* **Exercise details**
Go through the listing and pick out each line with the word "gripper" in it.
______
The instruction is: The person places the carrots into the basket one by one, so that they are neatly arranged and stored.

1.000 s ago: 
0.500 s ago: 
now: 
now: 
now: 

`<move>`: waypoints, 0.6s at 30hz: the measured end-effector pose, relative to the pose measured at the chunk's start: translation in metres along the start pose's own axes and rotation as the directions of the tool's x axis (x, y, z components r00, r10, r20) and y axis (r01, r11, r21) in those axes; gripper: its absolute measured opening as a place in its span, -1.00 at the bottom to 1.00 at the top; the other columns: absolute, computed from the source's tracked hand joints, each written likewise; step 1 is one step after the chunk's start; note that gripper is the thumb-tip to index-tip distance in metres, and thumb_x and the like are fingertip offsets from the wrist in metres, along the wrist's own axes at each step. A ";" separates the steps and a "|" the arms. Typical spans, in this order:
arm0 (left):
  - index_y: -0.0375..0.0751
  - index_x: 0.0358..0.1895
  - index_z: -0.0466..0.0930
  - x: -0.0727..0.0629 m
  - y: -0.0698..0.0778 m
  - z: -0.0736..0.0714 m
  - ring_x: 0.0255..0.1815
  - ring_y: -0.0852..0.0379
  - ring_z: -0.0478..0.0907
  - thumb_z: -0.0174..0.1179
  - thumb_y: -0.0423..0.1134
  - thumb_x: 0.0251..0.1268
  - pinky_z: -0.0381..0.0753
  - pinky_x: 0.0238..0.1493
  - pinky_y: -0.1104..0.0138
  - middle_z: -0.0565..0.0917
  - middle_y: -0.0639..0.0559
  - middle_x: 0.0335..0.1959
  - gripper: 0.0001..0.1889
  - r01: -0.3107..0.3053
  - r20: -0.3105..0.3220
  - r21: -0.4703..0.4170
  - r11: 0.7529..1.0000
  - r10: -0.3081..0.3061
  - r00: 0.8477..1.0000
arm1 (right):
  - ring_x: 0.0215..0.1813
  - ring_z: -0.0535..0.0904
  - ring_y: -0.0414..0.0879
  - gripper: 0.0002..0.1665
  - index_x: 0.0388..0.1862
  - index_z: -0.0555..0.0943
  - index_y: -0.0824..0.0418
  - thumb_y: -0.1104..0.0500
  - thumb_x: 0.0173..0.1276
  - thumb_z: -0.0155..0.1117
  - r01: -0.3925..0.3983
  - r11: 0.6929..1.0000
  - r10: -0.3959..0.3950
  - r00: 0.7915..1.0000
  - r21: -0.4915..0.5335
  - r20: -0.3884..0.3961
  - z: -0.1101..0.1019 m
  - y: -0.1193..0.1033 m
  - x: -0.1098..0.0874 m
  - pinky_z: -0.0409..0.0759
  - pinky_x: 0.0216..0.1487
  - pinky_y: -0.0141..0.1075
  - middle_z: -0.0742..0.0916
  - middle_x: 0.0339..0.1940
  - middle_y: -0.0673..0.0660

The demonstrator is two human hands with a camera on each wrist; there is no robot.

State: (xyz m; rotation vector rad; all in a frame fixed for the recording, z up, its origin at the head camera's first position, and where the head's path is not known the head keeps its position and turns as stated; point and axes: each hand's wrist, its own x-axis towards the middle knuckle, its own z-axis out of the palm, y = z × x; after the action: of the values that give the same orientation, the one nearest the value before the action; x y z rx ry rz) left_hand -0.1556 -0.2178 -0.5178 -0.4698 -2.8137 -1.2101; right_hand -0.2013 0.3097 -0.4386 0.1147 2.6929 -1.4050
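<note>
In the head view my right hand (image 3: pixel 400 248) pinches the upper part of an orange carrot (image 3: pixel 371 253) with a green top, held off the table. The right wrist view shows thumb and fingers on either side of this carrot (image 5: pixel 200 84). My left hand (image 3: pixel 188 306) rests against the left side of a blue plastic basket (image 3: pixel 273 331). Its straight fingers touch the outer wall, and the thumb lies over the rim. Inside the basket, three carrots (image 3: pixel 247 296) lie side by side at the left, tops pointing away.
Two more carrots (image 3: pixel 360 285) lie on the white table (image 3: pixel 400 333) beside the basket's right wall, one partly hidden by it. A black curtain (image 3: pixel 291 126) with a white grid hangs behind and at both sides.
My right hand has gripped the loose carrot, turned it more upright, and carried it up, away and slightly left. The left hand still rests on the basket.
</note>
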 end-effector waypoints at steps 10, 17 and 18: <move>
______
* **Reply to the task**
`<move>`: waypoints, 0.6s at 30hz: the measured end-effector pose, relative to the pose measured at the chunk's start: translation in metres along the start pose's own axes and rotation as the directions of the tool's x axis (x, y, z components r00, r10, r20) and y axis (r01, r11, r21) in those axes; gripper: its absolute measured opening as a place in its span, -1.00 at the bottom to 1.00 at the top; the other columns: absolute, computed from the source's tracked hand joints, each written likewise; step 1 is one step after the chunk's start; note that gripper is the thumb-tip to index-tip distance in metres, and thumb_x and the like are fingertip offsets from the wrist in metres, along the wrist's own axes at each step. A ";" separates the steps and a "|" the arms. Typical spans, in this order:
  - gripper: 0.0001..0.1889
  - gripper: 0.0002..0.1665

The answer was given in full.